──────── Source records ────────
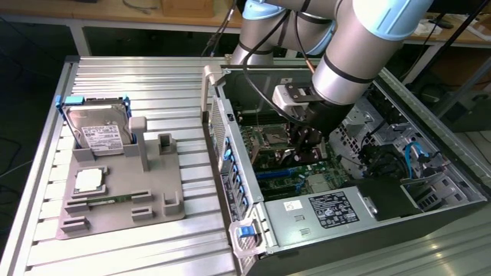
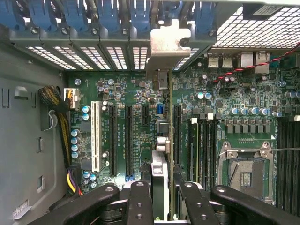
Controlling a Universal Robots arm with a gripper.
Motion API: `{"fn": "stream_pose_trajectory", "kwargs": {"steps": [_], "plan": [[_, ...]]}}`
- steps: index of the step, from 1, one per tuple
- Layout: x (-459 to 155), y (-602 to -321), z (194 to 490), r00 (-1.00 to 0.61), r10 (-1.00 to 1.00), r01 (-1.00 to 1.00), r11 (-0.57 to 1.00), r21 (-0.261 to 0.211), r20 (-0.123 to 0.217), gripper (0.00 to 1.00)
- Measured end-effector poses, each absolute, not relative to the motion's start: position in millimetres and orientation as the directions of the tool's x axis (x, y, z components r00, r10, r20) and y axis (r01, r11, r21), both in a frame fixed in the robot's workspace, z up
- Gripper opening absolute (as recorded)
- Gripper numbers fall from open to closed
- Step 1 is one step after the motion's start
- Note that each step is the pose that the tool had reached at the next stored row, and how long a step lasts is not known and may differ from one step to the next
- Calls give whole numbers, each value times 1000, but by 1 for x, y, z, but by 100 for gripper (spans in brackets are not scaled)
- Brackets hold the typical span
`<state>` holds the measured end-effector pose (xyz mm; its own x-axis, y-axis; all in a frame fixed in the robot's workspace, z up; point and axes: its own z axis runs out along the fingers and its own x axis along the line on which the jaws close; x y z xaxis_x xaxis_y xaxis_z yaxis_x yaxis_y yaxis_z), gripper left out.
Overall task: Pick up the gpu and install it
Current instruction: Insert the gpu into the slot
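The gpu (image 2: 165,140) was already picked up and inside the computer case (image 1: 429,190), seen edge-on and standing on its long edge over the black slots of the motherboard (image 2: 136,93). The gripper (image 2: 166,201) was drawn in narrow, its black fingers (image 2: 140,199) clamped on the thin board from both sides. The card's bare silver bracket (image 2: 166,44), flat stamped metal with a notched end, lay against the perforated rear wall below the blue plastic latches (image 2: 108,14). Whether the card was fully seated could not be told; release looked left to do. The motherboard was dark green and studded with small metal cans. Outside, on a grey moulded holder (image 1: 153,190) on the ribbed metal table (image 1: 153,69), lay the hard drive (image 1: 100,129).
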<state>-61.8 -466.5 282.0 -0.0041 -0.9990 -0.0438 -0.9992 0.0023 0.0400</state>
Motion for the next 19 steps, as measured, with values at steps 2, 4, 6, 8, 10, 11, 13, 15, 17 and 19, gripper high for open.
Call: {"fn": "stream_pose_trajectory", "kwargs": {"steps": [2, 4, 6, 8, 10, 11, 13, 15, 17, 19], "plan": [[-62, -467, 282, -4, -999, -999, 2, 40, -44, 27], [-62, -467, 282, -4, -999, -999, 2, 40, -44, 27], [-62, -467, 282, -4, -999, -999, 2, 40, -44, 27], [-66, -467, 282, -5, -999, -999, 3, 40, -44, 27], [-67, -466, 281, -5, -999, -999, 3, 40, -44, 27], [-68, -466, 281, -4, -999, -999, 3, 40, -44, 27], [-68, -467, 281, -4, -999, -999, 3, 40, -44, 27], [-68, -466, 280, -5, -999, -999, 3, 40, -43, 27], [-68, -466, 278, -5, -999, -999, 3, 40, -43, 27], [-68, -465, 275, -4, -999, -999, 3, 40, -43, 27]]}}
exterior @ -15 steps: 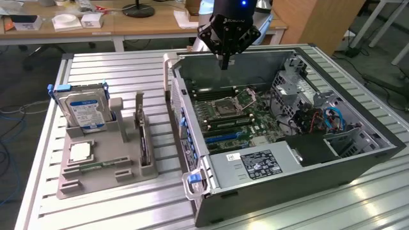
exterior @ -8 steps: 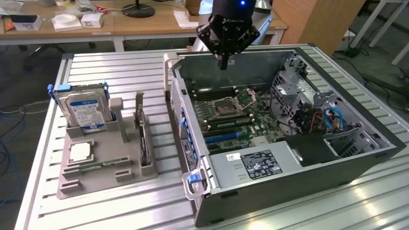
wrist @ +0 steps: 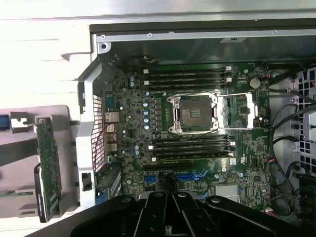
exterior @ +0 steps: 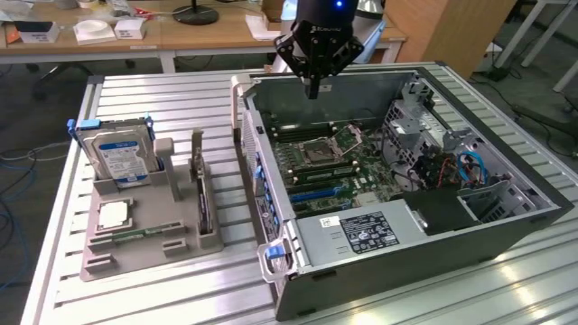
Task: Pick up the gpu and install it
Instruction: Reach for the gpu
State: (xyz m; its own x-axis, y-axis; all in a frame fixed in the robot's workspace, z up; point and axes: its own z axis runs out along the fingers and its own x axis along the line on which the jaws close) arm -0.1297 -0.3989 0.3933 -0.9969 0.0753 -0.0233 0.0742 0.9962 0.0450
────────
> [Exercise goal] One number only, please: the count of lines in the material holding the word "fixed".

> [Exercise solution] 3